** SOURCE DATA follows **

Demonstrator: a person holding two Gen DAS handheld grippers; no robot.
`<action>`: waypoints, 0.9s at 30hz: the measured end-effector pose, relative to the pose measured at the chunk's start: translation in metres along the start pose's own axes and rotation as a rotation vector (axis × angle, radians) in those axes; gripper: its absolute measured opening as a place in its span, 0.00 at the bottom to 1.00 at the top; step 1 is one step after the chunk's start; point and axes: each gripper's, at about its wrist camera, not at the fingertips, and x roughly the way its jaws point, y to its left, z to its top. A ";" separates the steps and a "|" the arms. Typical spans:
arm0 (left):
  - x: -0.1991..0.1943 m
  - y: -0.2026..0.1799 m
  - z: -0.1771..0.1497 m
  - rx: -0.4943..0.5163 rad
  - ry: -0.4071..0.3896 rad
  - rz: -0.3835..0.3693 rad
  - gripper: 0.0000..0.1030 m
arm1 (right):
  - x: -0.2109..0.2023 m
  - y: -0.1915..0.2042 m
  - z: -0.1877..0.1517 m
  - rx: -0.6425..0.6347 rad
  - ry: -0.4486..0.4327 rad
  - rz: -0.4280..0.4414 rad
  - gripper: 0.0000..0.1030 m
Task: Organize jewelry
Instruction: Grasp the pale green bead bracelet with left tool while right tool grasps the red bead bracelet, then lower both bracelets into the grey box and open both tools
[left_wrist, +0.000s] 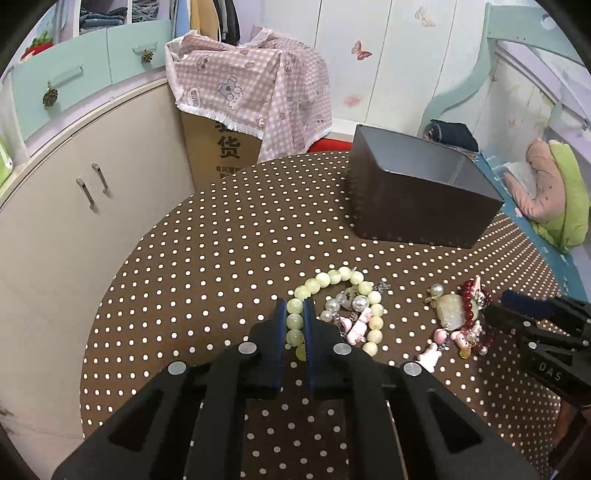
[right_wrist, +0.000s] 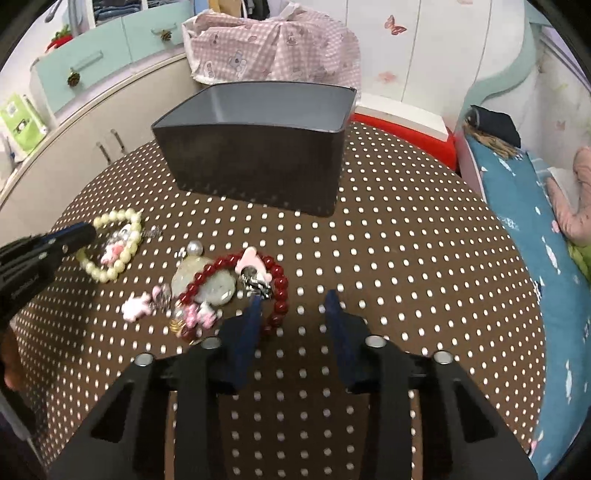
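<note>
On the brown polka-dot table (left_wrist: 221, 251) lies a pale green bead bracelet (left_wrist: 347, 277). My left gripper (left_wrist: 295, 314) is shut on its near side; it also shows in the right wrist view (right_wrist: 79, 234) at the bracelet (right_wrist: 122, 254). A pearl and pink charm piece (left_wrist: 351, 314) lies inside that loop. A dark red bead bracelet (right_wrist: 275, 291) lies with a jade pendant (right_wrist: 218, 290) and pink charms (right_wrist: 135, 306). My right gripper (right_wrist: 293, 306) is open, its left finger just inside the red bracelet's near edge. A dark open box (right_wrist: 258, 147) stands behind.
White cabinets (left_wrist: 74, 206) stand to the left. A cardboard box under pink checked cloth (left_wrist: 251, 85) is behind the table. A blue bed edge with a pink and green plush (left_wrist: 546, 195) runs along the right. A red stool (right_wrist: 406, 125) sits behind the table.
</note>
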 end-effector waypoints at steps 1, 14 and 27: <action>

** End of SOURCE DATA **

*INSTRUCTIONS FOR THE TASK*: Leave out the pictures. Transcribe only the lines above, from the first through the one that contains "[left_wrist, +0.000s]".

*TASK SOLUTION*:
Demonstrator: a person holding two Gen DAS handheld grippers; no robot.
`<action>`: waypoints, 0.9s at 30hz: the measured end-effector pose, relative to the pose measured at the chunk's start: translation in metres along the start pose's own axes and rotation as a rotation vector (axis × angle, radians) in those axes; gripper: its absolute measured opening as a place in its span, 0.00 at the bottom to 1.00 at the top; step 1 is one step after the chunk's start; point and axes: each gripper's, at about its wrist camera, not at the fingertips, and x roughly the way its jaws point, y to its left, z to its top. A ";" separates the steps and a "|" the arms. Typical spans:
arm0 (left):
  - x: -0.1991..0.1943 m
  - y: -0.2026..0.1799 m
  - z: -0.1771..0.1497 m
  - rx: -0.4943..0.5163 rad
  - ry: -0.4071..0.3896 rad
  - rz: -0.3835..0.3693 rad
  - gripper: 0.0000..0.1030 m
arm1 (right):
  - x: -0.2109..0.2023 m
  - y: -0.1915..0.2042 m
  - z: -0.1877..0.1517 m
  - rx: -0.6425..0.6347 rad
  - ry: -0.4486..0.4327 rad
  - rz: -0.4280..0.4414 rad
  - gripper: 0.0000..0.1030 m
Task: Organize jewelry
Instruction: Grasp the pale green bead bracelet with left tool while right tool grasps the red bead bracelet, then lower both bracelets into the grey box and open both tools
[left_wrist, +0.000s] 

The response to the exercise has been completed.